• **EXERCISE OBJECTIVE**
Filter the records, keeping every line that has the string "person".

__________

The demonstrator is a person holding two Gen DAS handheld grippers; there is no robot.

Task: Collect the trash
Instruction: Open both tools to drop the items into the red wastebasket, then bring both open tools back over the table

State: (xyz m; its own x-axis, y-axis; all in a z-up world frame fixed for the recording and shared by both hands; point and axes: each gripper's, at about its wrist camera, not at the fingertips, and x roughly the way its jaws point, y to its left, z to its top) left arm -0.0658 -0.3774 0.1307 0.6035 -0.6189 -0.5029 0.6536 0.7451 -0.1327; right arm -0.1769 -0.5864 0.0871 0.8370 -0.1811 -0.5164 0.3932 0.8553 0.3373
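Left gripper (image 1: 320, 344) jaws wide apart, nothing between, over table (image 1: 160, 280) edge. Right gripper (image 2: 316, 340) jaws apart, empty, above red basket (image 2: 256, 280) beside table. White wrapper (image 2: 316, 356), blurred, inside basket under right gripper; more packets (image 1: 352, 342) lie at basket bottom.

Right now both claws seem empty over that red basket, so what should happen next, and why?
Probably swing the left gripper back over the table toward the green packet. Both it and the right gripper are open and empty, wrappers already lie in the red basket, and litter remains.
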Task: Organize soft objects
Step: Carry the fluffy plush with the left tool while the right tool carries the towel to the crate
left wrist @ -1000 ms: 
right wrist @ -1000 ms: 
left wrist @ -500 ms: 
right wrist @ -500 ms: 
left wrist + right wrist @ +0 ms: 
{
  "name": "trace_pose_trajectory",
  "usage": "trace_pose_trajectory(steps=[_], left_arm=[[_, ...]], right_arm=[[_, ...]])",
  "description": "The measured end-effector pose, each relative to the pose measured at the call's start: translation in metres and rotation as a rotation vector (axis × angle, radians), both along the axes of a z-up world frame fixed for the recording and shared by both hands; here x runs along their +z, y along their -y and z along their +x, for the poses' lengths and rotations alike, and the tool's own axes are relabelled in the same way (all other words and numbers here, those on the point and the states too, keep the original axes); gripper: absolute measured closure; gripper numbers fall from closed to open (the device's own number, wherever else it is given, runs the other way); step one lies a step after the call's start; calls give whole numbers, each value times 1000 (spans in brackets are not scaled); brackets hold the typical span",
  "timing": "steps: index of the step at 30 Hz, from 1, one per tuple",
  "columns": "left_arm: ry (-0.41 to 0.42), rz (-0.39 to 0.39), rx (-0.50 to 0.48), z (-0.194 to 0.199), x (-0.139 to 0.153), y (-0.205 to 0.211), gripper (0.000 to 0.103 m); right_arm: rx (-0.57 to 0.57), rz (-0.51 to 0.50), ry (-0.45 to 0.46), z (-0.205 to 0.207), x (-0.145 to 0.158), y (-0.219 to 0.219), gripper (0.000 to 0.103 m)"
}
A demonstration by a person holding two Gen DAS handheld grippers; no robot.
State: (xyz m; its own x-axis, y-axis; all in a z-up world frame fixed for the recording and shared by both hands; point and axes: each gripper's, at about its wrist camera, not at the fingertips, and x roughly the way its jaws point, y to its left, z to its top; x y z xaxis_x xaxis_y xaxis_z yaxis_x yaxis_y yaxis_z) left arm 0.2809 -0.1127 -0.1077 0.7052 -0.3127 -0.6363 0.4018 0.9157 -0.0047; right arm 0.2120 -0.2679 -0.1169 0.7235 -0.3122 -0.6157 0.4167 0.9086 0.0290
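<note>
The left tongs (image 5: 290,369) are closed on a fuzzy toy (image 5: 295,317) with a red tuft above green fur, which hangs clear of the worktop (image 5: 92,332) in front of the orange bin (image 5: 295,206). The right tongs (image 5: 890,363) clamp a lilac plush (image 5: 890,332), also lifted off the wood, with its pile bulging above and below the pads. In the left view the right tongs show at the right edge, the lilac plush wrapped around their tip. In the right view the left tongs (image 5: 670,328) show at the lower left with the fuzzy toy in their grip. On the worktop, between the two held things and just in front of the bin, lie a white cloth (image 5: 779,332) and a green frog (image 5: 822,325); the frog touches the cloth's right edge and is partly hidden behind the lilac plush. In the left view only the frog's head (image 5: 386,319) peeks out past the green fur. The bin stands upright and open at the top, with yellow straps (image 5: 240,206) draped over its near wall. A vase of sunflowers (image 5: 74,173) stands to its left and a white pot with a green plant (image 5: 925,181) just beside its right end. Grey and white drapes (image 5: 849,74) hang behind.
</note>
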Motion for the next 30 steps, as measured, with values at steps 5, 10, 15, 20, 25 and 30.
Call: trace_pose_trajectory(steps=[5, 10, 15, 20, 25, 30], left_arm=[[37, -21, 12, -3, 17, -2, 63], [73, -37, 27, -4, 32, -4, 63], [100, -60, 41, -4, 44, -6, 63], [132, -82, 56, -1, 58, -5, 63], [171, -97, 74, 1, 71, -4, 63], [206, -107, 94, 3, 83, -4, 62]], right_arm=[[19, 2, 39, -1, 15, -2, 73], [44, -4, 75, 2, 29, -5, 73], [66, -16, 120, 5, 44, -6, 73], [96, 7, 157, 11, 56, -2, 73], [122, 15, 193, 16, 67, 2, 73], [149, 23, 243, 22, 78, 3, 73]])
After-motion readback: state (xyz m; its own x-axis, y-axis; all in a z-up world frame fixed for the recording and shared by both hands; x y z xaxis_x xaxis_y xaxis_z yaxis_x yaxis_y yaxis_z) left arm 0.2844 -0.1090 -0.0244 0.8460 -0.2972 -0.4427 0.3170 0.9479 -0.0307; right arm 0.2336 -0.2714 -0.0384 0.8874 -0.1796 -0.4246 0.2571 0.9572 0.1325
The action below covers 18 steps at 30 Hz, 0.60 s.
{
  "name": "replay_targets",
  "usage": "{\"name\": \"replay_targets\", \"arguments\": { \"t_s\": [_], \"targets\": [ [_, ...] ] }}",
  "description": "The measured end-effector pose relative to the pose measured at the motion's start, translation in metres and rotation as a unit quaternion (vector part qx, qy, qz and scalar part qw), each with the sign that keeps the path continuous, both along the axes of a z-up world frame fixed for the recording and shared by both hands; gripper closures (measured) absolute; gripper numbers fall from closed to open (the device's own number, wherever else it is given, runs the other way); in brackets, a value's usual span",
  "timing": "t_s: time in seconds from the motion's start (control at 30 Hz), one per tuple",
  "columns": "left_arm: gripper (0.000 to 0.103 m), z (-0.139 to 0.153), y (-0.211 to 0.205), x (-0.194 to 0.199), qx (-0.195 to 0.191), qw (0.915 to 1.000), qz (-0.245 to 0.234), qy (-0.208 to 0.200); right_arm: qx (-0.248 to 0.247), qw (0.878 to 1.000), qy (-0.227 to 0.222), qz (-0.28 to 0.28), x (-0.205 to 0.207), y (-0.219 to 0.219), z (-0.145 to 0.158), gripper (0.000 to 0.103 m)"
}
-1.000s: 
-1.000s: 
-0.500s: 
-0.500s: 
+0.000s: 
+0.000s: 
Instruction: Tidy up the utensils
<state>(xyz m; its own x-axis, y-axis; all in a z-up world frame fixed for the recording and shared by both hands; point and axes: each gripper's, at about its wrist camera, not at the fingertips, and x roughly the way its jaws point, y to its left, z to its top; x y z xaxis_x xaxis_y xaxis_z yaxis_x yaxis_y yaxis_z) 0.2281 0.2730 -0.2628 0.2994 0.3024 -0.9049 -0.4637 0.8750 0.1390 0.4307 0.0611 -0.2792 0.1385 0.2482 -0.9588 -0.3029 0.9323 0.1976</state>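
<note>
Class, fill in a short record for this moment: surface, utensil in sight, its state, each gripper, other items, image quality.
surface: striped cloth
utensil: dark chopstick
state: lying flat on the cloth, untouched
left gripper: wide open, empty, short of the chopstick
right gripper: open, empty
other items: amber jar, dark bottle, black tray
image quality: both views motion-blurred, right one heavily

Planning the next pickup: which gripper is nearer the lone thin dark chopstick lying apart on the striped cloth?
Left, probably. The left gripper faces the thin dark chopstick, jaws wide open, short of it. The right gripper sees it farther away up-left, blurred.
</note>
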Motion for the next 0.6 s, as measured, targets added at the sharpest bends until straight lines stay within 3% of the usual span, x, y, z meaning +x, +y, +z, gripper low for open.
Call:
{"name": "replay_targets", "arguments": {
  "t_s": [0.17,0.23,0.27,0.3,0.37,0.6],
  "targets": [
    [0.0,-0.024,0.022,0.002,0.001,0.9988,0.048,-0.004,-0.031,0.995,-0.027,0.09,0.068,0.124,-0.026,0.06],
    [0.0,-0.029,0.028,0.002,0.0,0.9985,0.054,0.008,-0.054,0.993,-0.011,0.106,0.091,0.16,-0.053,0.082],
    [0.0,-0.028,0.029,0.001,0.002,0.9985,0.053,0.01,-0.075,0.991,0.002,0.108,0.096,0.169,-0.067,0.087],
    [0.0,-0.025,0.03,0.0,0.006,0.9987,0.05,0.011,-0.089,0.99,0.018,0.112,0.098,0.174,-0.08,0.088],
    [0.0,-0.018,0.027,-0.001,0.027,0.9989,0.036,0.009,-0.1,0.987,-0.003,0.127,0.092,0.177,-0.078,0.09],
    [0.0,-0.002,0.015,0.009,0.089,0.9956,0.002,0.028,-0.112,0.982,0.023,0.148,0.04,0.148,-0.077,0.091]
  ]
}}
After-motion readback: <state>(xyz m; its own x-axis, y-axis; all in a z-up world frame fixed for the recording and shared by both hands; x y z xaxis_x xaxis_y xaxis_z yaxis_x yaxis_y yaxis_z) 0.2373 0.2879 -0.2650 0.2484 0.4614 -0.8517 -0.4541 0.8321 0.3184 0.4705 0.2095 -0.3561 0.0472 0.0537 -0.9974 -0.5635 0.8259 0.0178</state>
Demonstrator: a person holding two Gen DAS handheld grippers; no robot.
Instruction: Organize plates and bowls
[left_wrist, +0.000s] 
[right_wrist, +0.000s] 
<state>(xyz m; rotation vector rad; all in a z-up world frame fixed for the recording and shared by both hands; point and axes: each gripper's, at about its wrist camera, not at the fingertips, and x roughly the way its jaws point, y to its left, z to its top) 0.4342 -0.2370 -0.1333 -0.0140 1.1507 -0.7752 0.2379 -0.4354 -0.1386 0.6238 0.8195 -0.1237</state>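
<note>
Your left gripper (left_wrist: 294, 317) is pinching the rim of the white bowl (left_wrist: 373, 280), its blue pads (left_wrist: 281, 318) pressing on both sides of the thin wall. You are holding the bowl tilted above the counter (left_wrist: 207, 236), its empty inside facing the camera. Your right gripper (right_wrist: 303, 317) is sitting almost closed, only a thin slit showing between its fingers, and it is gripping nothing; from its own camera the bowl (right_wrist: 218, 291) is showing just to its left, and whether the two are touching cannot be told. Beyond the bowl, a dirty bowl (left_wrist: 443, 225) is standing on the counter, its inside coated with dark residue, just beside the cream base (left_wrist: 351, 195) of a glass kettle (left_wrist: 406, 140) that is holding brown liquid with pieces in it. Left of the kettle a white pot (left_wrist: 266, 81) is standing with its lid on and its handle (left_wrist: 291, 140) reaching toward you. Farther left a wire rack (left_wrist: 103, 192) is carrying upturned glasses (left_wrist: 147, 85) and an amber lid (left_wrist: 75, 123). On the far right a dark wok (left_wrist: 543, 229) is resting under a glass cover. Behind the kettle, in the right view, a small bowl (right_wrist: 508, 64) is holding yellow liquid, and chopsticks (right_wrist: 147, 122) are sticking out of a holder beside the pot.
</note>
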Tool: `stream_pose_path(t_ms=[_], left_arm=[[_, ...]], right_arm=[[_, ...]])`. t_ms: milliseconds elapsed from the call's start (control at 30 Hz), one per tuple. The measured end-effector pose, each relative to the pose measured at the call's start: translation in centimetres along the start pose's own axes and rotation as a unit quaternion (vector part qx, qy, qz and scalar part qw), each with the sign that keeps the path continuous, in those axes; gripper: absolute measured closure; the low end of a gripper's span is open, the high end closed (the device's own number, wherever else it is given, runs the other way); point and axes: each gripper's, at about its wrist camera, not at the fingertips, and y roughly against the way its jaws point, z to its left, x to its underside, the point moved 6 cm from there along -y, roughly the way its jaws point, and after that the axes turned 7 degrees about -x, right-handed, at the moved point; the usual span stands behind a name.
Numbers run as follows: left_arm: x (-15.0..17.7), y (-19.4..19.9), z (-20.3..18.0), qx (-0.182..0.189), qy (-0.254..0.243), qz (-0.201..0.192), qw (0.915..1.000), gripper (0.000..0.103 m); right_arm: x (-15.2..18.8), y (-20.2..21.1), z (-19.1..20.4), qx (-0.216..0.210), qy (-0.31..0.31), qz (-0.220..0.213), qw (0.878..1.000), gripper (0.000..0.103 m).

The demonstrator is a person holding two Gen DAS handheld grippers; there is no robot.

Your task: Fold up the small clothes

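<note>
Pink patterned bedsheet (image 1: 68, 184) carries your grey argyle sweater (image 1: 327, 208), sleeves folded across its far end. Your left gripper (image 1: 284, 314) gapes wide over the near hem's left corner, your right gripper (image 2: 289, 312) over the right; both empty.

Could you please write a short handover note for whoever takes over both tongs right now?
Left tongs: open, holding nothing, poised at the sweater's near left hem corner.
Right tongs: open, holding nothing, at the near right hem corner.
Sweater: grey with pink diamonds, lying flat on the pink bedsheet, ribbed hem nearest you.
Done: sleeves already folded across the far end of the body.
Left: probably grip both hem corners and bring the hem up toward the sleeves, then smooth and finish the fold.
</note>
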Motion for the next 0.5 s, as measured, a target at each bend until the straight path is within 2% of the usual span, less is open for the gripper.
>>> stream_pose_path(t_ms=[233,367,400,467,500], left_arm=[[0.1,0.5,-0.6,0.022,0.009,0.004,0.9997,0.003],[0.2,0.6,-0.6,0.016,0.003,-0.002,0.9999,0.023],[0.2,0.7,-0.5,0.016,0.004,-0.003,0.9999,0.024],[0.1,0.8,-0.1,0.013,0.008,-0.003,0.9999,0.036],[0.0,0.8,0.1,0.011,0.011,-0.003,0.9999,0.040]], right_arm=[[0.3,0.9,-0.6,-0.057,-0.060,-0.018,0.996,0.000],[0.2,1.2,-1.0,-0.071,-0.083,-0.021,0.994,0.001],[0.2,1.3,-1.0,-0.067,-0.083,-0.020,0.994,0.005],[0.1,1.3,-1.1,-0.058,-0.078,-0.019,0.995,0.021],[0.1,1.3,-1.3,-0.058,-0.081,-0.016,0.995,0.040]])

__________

• **EXERCISE ANSWER**
The demonstrator is a person holding two Gen DAS handheld grippers; there is no robot.
A demonstration by a person holding two Gen DAS handheld grippers; no robot.
Demonstrator: a person holding two Gen DAS handheld grippers; no robot.
The demonstrator is a person holding two Gen DAS handheld grippers; there is no robot.

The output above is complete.